Thursday, March 25, 2021

Narrative Distortions of Memory

Trust Exercise
Trust Exercise 


“REMEMBER THE IMPOSSIBLE eventfulness of time, transformation and emotion packed like gunpowder into the barrel. Remember the dilation and diffusion, the years within days. Theirs were endless; lives flowered and died between waking and noon.”  ― Susan Choi, Trust Exercise



This was a confusing look at relationships in the twenty-first century. Centered around the titular activity the narration changes from section to section in a way that seems quite postmodern. I read the author's American Woman, based on real events, more than a year ago and found this, her latest novel, was more effective in spite of, or perhaps because of, being more unconventional. More loosely inspired by some actual places and events, it comes across as a deliberate demonstration of the possibilities in fiction, from shifting and unreliable narrator to viscerally real characters living lives that change in ways that are both weird and wonderful.

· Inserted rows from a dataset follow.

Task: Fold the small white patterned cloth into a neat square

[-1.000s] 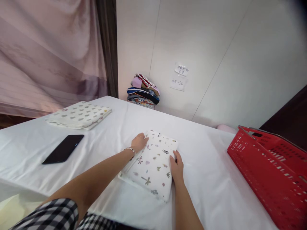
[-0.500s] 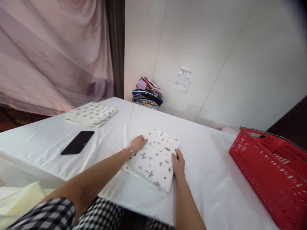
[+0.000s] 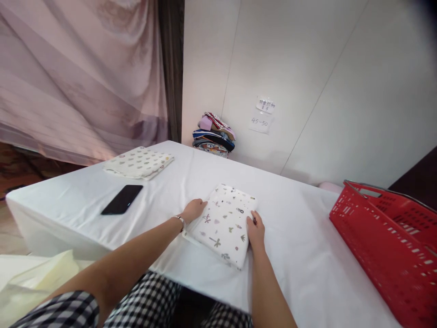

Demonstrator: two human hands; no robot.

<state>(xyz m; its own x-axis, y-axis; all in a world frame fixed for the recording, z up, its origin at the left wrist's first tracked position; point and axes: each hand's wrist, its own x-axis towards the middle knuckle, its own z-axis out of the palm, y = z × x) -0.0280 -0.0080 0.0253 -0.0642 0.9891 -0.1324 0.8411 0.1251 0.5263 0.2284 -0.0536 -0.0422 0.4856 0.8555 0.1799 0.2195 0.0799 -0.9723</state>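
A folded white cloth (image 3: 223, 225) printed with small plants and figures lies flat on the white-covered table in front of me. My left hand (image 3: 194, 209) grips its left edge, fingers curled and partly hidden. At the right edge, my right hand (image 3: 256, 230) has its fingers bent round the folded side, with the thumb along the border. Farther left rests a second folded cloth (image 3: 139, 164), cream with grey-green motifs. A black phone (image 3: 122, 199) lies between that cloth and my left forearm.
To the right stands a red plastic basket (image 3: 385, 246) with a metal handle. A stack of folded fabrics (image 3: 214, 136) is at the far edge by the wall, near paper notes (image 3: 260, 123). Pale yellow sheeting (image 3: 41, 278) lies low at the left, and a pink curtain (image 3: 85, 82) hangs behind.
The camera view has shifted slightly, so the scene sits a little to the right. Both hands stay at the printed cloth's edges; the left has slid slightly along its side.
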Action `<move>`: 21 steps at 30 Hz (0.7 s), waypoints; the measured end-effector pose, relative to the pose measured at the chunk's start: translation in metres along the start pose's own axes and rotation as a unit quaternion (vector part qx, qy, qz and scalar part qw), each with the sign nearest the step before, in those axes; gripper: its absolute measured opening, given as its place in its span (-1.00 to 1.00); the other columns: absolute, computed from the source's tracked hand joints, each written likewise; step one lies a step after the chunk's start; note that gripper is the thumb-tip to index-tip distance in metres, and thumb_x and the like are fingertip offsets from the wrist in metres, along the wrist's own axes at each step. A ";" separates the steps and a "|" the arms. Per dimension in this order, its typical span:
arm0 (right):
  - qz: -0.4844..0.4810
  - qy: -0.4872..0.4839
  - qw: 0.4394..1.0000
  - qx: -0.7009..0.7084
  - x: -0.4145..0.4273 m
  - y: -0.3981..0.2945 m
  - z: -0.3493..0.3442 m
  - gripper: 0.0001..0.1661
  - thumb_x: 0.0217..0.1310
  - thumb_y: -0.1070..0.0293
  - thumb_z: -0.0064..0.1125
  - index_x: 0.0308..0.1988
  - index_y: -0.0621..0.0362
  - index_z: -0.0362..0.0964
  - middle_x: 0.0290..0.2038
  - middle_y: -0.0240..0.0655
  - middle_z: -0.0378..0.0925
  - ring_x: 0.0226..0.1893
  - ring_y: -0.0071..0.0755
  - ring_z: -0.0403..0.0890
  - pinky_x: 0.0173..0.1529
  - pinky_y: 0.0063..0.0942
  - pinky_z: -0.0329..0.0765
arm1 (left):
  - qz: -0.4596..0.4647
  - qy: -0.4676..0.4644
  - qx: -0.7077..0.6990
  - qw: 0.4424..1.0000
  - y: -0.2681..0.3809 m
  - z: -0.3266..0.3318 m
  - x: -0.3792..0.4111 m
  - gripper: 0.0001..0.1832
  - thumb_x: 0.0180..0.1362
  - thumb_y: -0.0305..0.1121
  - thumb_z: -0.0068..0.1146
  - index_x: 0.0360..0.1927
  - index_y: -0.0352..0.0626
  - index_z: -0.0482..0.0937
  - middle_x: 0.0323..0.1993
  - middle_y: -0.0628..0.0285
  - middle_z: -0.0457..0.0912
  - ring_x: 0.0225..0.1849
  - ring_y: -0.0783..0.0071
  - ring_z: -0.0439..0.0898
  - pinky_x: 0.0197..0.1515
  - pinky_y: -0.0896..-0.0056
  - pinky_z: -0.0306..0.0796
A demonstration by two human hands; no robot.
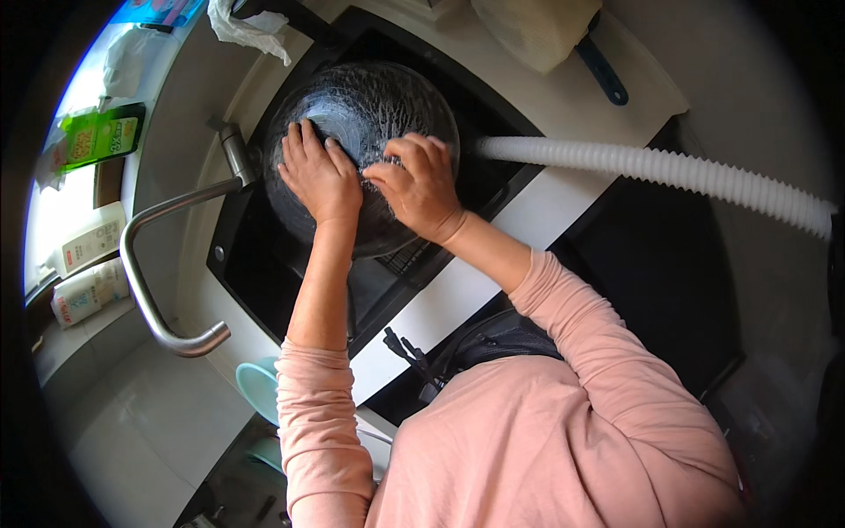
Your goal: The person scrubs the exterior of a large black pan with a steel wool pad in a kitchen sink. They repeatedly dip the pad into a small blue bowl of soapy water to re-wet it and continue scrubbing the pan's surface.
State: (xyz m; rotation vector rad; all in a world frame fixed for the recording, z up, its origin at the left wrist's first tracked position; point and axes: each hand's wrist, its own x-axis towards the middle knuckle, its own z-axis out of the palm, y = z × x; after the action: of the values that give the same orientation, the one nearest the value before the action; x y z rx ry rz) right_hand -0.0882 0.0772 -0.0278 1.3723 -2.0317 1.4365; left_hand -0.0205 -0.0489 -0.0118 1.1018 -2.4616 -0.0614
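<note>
A large round dark pan, apparently an upturned wok (403, 99), lies over the black sink (264, 290). Its outside is wet and streaked with whitish marks. My left hand (320, 175) rests flat on the left of its base, fingers spread. Just to the right, my right hand (419, 185) is bent over the surface, thumb and fingers curled near some pale specks. Whether anything small is between those fingertips cannot be told. The pan's lower edge is partly behind my wrists.
A curved metal faucet (135, 257) stands left of the pan. A white corrugated hose (647, 165) runs rightward from beside it. Bottles, including a green one (102, 135), line the window ledge. A dark-handled utensil (601, 69), a white cloth (247, 33) and pale green basins (261, 389) lie around.
</note>
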 end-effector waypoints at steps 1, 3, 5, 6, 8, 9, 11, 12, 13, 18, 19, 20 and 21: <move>-0.009 -0.001 1.000 0.018 0.003 0.003 -0.001 -0.84 0.01 0.26 0.19 -0.31 -0.10 0.45 -0.20 -0.36 0.35 -0.08 -0.25 0.37 0.05 -0.27 0.22 | -0.001 0.000 -0.010 1.000 -0.003 0.001 -0.001 -0.49 0.20 -0.21 -0.18 0.21 -0.20 0.27 0.26 0.04 0.22 0.32 0.05 0.12 0.31 -0.07 -0.13; -0.030 -0.002 0.998 0.049 0.012 0.024 -0.002 -0.85 0.02 0.25 0.19 -0.31 -0.11 0.45 -0.21 -0.36 0.35 -0.10 -0.24 0.37 0.02 -0.26 0.24 | 0.016 0.007 -0.001 1.000 -0.006 0.003 0.001 -0.50 0.20 -0.20 -0.16 0.20 -0.15 0.30 0.24 0.06 0.26 0.30 0.07 0.16 0.30 -0.03 -0.09; 0.061 0.015 0.998 -0.007 0.028 0.057 -0.001 -0.87 0.06 0.29 0.15 -0.29 -0.09 0.46 -0.24 -0.35 0.36 -0.18 -0.21 0.39 -0.09 -0.22 0.28 | 0.044 -0.009 0.004 0.999 -0.006 -0.002 0.003 -0.51 0.19 -0.20 -0.15 0.19 -0.10 0.33 0.23 0.09 0.28 0.27 0.09 0.19 0.28 0.02 -0.04; 0.046 0.036 0.998 -0.013 0.033 0.067 -0.002 -0.86 0.07 0.29 0.16 -0.28 -0.08 0.45 -0.25 -0.35 0.35 -0.19 -0.21 0.38 -0.09 -0.22 0.28 | 0.063 -0.028 0.007 0.998 -0.007 -0.011 0.007 -0.52 0.19 -0.20 -0.14 0.19 -0.08 0.34 0.22 0.10 0.30 0.26 0.10 0.21 0.27 0.05 -0.02; 0.024 0.060 0.997 -0.036 0.028 0.070 -0.002 -0.82 0.04 0.28 0.18 -0.26 -0.11 0.44 -0.27 -0.37 0.34 -0.19 -0.24 0.38 -0.09 -0.23 0.27 | 0.119 -0.031 0.026 0.992 -0.015 -0.016 0.012 -0.56 0.18 -0.20 -0.12 0.16 0.01 0.40 0.17 0.16 0.36 0.19 0.15 0.28 0.21 0.15 0.06; 0.012 0.059 0.998 -0.025 0.021 0.055 -0.002 -0.83 0.04 0.28 0.19 -0.28 -0.10 0.45 -0.26 -0.38 0.34 -0.18 -0.25 0.38 -0.08 -0.24 0.27 | 0.125 -0.025 0.019 0.992 -0.022 -0.018 0.011 -0.57 0.18 -0.22 -0.11 0.14 0.02 0.42 0.16 0.17 0.37 0.18 0.16 0.29 0.21 0.15 0.06; -0.013 0.057 0.998 -0.010 0.007 0.021 -0.003 -0.86 0.03 0.30 0.21 -0.31 -0.07 0.46 -0.24 -0.39 0.35 -0.17 -0.28 0.38 -0.06 -0.28 0.28 | 0.139 -0.014 0.000 0.990 -0.033 -0.018 0.010 -0.58 0.16 -0.25 -0.09 0.12 0.04 0.45 0.14 0.18 0.39 0.15 0.18 0.31 0.19 0.16 0.08; -0.025 0.037 0.999 -0.001 0.000 0.001 0.002 -0.85 0.03 0.27 0.21 -0.31 -0.06 0.46 -0.23 -0.40 0.34 -0.14 -0.30 0.37 -0.03 -0.27 0.27 | 0.136 -0.006 -0.022 0.990 -0.037 -0.019 0.010 -0.58 0.11 -0.32 -0.07 0.09 0.06 0.48 0.11 0.21 0.41 0.12 0.20 0.33 0.17 0.17 0.10; -0.039 0.017 0.999 0.009 -0.009 -0.016 0.010 -0.83 0.03 0.25 0.22 -0.30 -0.06 0.45 -0.23 -0.42 0.34 -0.11 -0.33 0.36 -0.01 -0.27 0.27 | 0.130 -0.008 -0.035 0.991 -0.041 -0.018 0.009 -0.58 0.10 -0.34 -0.07 0.08 0.05 0.48 0.11 0.21 0.41 0.12 0.20 0.33 0.17 0.17 0.10; -0.104 -0.005 0.995 -0.014 -0.005 -0.005 0.008 -0.86 0.11 0.19 0.08 -0.27 -0.15 0.44 -0.19 -0.39 0.34 -0.06 -0.30 0.35 0.07 -0.26 0.22 | 0.132 0.000 -0.051 0.990 -0.042 -0.014 0.009 -0.53 0.04 -0.43 -0.09 0.09 0.04 0.47 0.12 0.24 0.41 0.13 0.20 0.33 0.19 0.18 0.08; -0.084 0.001 0.995 -0.052 -0.001 0.010 0.001 -0.87 0.11 0.20 0.09 -0.26 -0.15 0.44 -0.21 -0.39 0.32 -0.10 -0.32 0.36 0.03 -0.26 0.23 | 0.133 0.002 -0.047 0.990 -0.039 -0.015 0.007 -0.53 0.04 -0.44 -0.10 0.09 0.04 0.47 0.12 0.24 0.41 0.13 0.20 0.32 0.20 0.18 0.07; -0.067 0.021 0.994 -0.079 0.005 0.026 -0.006 -0.87 0.12 0.20 0.09 -0.27 -0.15 0.44 -0.21 -0.39 0.31 -0.11 -0.32 0.36 0.01 -0.26 0.23 | 0.134 -0.002 -0.059 0.989 -0.037 -0.015 0.009 -0.52 0.04 -0.45 -0.11 0.10 0.03 0.46 0.13 0.23 0.40 0.14 0.19 0.31 0.21 0.19 0.05; -0.051 0.041 0.993 -0.102 0.011 0.032 -0.009 -0.88 0.12 0.21 0.09 -0.28 -0.15 0.44 -0.22 -0.39 0.30 -0.13 -0.32 0.36 -0.02 -0.27 0.23 | 0.136 0.001 -0.058 0.989 -0.037 -0.014 0.009 -0.52 0.04 -0.45 -0.11 0.10 0.03 0.46 0.14 0.23 0.40 0.14 0.20 0.31 0.21 0.19 0.05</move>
State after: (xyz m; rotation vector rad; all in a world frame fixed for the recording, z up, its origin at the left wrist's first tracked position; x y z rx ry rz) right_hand -0.1224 0.0808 -0.0343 1.2903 -1.9665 1.1852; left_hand 0.0058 -0.0785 -0.0033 0.7115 -2.5461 -0.1177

Events at the CAPA(Citywide Academy for the Performing Arts) involve students in love with each other while at the same time being challenged by a overbearing teacher in trust exercises that border on harassment. I'm not sure I would have survived in that environment.

After the first section, which follows Sarah through her sophomore year, we shift into the perspective of Karen, one of Sarah’s classmates. “Karen” – whose name is not really Karen – informs us that for the first hundred or so pages, we’ve been reading a novel written by “Sarah” (whose name is not truly Sarah). Now an adult, not only is Karen utterly dissatisfied with her erasure from the story that plays out in Sarah’s semi-autobiographical novel, she’s also armed with her own version of the events of that year.

Through it all you learn more about the subsequent lives of some of the students which includes surprising twists. In spite of some realistic detail, the over-the-top nature of some of the students' activities is hard to accept. I'll give the author a high rating for imagination, but the structure and execution of the story at times left me wondering what the author intended.

Winner of the National Book Award for fiction in 2019, Trust Exercise is a stunning study of the increasingly muddied line between fact and fiction, the power of the stories we tell ourselves and the consequences of the inherent distortions of memory.





2 comments:

mudpuddle said...

a genre i'm not familiar with to say the least... and probably not exactly my cuppa... not to say that there might not be something worthwhile between its covers, tho...

James said...

mudpuddle,
I'm not sure that it is my type of book, but our local book group is reading this and I'm on deck to lead the discussion. The changes in narrator are jarring in this book while some of the content is questionable - yet the critics loved it and the author does have an interesting style.